南門の西側の外壁の上では、エリザベスが、聖剣ヴィーナスの突風で、ゾンビを燃やした灰を吹き飛ばしているのが見えた。
その手前では、黄金騎士団が長大な黄金の剣でゾンビを薙ぎ払いながら、馬をこちらへと走らせて来る。
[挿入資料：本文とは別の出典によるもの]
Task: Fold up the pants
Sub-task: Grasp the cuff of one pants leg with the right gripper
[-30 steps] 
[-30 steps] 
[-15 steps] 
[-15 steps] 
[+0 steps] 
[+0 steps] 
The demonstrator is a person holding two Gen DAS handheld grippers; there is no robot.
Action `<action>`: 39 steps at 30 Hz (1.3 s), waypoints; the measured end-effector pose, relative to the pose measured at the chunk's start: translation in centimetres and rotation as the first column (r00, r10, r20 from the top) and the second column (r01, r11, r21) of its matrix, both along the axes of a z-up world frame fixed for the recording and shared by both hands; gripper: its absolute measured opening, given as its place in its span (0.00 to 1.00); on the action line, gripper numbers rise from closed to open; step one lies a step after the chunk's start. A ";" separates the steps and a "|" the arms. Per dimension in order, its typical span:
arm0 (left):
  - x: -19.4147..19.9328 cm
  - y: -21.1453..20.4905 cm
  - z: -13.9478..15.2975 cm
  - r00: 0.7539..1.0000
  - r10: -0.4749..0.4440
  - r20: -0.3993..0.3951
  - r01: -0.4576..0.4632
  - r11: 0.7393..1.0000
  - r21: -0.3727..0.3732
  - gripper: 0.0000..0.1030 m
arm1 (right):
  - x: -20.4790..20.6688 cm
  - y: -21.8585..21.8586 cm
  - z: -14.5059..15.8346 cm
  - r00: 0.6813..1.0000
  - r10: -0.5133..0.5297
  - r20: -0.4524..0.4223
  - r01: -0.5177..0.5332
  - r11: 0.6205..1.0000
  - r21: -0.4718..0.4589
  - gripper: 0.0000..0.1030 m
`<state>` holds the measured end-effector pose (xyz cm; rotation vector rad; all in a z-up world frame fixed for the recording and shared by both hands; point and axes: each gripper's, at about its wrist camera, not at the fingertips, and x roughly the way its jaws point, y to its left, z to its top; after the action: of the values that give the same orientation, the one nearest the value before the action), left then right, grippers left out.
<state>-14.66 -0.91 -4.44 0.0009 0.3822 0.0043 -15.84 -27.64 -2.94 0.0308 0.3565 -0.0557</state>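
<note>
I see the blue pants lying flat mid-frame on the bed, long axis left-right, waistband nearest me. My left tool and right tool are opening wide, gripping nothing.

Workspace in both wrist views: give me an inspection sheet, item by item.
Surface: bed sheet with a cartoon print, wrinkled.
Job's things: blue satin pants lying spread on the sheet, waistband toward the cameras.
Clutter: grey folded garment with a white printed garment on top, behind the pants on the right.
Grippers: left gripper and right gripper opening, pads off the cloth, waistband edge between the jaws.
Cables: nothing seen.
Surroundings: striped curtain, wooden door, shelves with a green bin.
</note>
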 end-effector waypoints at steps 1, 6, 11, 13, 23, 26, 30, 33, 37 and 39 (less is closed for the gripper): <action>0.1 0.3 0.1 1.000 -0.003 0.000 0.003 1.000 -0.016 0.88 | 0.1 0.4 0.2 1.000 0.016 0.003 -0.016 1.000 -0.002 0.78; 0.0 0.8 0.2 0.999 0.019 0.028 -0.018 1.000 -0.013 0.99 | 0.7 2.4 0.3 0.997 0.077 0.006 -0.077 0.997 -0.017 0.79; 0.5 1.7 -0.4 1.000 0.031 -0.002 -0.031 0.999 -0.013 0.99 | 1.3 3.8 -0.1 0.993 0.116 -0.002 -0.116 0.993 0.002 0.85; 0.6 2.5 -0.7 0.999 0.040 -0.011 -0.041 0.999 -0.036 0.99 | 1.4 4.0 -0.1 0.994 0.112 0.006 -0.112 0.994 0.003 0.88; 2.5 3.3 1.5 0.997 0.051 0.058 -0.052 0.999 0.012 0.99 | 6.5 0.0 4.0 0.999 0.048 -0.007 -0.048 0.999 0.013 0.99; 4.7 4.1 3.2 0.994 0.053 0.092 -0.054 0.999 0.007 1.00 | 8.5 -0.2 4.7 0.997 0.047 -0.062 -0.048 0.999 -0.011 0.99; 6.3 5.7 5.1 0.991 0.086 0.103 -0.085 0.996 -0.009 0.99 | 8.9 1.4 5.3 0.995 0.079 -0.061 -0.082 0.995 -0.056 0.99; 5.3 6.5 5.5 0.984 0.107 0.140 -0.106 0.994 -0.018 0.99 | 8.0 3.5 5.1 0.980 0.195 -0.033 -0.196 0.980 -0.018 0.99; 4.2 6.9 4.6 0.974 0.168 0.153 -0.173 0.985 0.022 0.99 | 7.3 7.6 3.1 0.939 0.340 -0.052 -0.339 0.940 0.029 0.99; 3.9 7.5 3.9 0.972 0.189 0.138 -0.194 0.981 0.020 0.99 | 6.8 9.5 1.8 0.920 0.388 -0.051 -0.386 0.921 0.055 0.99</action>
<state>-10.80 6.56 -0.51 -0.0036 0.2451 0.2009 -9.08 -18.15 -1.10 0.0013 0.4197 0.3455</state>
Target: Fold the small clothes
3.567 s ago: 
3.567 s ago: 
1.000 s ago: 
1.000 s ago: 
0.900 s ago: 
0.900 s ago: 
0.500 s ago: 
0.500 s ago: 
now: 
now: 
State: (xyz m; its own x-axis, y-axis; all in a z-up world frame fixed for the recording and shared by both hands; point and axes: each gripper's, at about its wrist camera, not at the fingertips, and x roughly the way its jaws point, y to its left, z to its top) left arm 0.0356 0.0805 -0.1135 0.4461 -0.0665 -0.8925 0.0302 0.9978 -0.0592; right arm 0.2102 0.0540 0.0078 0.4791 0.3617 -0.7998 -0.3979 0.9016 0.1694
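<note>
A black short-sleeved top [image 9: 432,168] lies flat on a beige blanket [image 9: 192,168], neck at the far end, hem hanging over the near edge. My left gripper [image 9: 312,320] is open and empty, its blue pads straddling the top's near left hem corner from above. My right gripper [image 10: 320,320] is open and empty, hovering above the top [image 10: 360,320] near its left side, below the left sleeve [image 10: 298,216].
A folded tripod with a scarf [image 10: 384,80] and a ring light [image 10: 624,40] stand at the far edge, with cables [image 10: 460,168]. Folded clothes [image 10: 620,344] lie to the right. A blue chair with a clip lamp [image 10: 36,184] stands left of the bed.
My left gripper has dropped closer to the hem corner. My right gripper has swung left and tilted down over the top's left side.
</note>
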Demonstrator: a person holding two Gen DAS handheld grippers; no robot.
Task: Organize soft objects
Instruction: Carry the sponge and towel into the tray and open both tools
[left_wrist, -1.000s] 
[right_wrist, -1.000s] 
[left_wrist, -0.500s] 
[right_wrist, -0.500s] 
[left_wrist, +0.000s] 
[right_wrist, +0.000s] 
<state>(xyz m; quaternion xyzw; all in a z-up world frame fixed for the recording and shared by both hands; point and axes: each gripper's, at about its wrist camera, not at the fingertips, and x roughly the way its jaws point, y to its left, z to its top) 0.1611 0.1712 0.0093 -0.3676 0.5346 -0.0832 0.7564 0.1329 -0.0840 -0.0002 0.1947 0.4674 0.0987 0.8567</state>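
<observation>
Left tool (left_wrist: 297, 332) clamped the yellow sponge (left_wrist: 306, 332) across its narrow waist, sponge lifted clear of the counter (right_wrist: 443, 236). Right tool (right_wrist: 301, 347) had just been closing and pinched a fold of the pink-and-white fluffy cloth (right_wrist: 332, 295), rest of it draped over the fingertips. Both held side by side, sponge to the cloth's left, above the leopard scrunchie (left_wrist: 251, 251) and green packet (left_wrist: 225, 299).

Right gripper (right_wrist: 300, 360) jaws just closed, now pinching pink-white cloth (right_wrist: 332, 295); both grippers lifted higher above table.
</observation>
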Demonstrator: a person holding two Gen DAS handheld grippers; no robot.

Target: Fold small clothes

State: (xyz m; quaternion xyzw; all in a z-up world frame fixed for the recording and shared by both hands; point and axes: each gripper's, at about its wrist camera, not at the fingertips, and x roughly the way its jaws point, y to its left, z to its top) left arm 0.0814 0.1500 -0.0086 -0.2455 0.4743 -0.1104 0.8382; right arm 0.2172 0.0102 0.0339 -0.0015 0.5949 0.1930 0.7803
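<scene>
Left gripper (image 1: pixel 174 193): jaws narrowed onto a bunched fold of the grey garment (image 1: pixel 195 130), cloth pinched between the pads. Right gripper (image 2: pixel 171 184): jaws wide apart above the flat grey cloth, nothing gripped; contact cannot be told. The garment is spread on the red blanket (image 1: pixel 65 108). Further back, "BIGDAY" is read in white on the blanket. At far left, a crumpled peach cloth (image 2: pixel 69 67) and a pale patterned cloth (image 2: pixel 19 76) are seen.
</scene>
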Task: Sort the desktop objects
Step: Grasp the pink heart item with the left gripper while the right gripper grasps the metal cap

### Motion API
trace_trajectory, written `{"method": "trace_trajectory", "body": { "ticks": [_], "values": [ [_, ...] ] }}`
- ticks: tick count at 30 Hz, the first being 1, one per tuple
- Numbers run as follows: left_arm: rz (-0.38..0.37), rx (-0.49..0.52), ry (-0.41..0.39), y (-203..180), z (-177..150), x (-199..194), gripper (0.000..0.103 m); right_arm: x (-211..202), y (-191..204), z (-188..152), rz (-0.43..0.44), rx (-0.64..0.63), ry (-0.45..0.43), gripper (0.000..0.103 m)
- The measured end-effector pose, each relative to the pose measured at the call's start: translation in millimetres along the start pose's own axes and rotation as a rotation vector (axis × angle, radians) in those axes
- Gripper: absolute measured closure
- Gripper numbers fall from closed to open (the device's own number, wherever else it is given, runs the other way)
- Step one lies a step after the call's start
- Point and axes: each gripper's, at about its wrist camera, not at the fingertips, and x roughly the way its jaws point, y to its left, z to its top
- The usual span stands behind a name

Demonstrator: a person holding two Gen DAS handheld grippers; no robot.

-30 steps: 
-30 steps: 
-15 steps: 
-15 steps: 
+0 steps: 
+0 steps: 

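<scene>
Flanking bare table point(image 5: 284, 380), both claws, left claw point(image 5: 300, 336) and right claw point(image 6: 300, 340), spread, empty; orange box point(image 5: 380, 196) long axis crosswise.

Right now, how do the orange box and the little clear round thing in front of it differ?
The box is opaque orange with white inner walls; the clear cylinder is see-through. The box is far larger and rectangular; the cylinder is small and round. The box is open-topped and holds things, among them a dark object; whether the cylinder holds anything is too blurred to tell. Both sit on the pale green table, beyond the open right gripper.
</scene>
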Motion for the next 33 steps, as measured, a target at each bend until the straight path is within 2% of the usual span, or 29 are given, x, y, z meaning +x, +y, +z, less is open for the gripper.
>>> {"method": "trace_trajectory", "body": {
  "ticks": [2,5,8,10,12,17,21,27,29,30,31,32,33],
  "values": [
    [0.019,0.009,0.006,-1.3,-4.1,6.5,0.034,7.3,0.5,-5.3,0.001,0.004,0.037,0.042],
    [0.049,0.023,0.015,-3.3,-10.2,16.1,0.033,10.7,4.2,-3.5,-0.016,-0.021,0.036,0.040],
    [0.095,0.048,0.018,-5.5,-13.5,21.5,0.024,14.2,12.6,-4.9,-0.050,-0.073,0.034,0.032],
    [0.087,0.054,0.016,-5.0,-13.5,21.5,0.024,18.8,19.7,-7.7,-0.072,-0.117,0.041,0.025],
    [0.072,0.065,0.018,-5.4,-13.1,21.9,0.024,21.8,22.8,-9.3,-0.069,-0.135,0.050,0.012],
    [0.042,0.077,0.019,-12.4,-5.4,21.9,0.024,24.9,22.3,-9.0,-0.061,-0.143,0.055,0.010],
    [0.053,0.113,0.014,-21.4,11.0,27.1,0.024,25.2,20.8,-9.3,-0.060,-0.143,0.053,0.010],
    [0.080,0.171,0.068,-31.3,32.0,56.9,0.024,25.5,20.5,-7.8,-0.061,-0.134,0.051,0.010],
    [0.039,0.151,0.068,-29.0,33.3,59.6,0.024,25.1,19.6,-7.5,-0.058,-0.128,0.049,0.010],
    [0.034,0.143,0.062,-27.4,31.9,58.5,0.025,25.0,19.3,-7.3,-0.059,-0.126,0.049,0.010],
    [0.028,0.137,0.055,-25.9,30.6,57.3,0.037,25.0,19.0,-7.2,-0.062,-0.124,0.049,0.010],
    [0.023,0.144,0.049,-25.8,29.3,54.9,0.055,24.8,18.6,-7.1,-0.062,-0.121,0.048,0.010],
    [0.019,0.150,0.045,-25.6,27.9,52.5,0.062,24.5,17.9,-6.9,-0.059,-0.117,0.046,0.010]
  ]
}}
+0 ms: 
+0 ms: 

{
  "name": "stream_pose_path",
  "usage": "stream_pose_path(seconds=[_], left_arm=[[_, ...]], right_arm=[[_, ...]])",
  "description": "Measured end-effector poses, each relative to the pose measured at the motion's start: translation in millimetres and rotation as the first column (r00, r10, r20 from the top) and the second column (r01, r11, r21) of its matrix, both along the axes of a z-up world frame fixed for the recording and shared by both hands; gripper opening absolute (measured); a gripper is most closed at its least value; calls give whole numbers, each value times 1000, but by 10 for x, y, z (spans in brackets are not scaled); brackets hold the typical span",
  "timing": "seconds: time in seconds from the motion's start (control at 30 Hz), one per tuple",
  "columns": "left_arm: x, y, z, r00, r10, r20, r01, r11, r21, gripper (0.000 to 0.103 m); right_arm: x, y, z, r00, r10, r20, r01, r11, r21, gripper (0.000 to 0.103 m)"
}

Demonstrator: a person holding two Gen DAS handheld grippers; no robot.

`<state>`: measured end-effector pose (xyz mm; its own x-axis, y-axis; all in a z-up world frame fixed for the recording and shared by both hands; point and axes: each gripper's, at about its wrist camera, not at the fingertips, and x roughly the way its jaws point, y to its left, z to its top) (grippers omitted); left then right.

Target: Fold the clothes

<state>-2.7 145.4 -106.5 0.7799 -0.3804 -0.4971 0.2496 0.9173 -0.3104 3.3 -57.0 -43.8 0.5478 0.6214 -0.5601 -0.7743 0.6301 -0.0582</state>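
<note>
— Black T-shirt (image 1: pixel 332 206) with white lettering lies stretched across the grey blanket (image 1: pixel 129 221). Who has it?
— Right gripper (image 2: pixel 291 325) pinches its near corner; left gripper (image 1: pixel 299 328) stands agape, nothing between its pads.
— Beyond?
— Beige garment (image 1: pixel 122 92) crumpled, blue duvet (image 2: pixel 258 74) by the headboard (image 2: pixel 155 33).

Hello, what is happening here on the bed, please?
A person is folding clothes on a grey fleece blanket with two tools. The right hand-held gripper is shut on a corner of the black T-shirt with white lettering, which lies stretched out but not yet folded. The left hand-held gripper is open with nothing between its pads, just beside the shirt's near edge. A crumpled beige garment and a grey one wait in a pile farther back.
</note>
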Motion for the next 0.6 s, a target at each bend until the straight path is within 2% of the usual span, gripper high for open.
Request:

団長のスターライト侯爵が高笑いをしながら、ゾンビを切り裂いている。
そして、セバスチャンは、何気なく後ろを向いた。
そこは、東門へと繋がった、外壁の上。
東門方面から、馬に乗った集団が、セバスチャンへと駆けてくる。
(ん?誰だあいつら)
セバスチャンは、目を凝らす。
遠すぎて、よく見えない。
騎士団らしき鎧を着ているようだ。
(南側に配属されてんのは、もう出揃ってるはずだけどなぁ)
少しずつ、少しずつ近づいてくる、謎の騎兵の集団。
先頭を走る馬の上には、葉巻を咥えた男。
ウォーチーフだ。
とすれば、あれは第九騎士団か。
(あん?第九騎士団は、東門配属のはずだぞ。なんで、こんな所にいやがる。)
ウォーチーフ達、第九騎士団の顔が、ようやく見え始める。
全員、何やら必死の形相をしていた。
すると、突然にアイから通信が入る。
「セバっさん!第九騎士団のウォーチーフから緊急の伝言!
『逃げろ』って!」
ウォーチーフが杖を抜き、セバスチャンへと向ける。
セバスチャンの方へと攻撃魔法を放つつもりだ。
(オイオイ、何がどうなってやがる)
ウォーチーフは、気でも触れたか。
もしくは、裏切ったのか。この土壇場で。
しかし、何だ今のアイからの通信は。
セバスチャンは、ウォーチーフへと手をかざす。
手の先に現れる、赤い魔法陣。
魔法陣からは、ワイバーンの首と翼が伸び出てくる。
第九騎士団が、敵か味方かわからない。
どっちに転んでも対処できるよう、いつでもワイバーンを放てるようにしておく。
ウォーチーフが、咥えていた葉巻を吐き捨て、何かを叫んでいる。
「……だ!」
戦場では、あちらこちらで爆音が鳴り響いている。
攻撃魔法の音。
馬で疾走する騎士団の音。
市民たちの悲鳴。
ウォーチーフの叫びは、セバスチャンへは聞こえない。
ウォーチーフは、先ほどからセバスチャンへ杖を向けてはいるが、攻撃を放たない。
何がしたいのだ。
ウォーチーフは、まだ叫び続けている。
「じいさ……!……ろだ!」
だが、先ほどよりも大きくなった馬の足音で、聞こえない。
セバスチャンは、ワイバーンを出現させるが、まだウォーチーフへは襲い掛からせなかった。
何かを伝えようとしている。
先ほどのアイを通じてのウォーチーフからの通信。
『逃げろ』とは、何からだ。どこへだ。
ウォーチーフが、構えた杖の先から、油で出来た槍を作り上げる。
ウォーチーフは、液体魔法使いの油術師である。
油で作った剣や槍を飛ばし、それが刺さった後に火をつけて燃やす戦闘スタイルだ。
その槍の穂先は、セバスチャン側へと向けられていた。
「あの野郎、やっぱり裏切りやがったのか?」
セバスチャンは、魔法陣からワイバーンを放つ。
大空へと舞い上がり、第九騎士団へと襲い掛かるワイバーン。
だがウォーチーフは、ワイバーンへは見向きもせずに、未だ油で出来た槍でこちらを狙ったままだ。
再び、ウォーチーフが叫ぶ。
「じいさん!うしろだ!」
セバスチャンは、自分のうなじに、ちくりと小さな痛みを感じた。
肩越しに、背後を見る。
そこには、黄金で出来た籠手があった。
そして。
セバスチャンの首筋に刺さった注射器。
中身は、既に空だった。
既にセバスチャンの体内へと、中身が注入された後であったのだ。
それは、赤い液体。
『狂戦士薬』と呼ばれる、禁断の薬だった。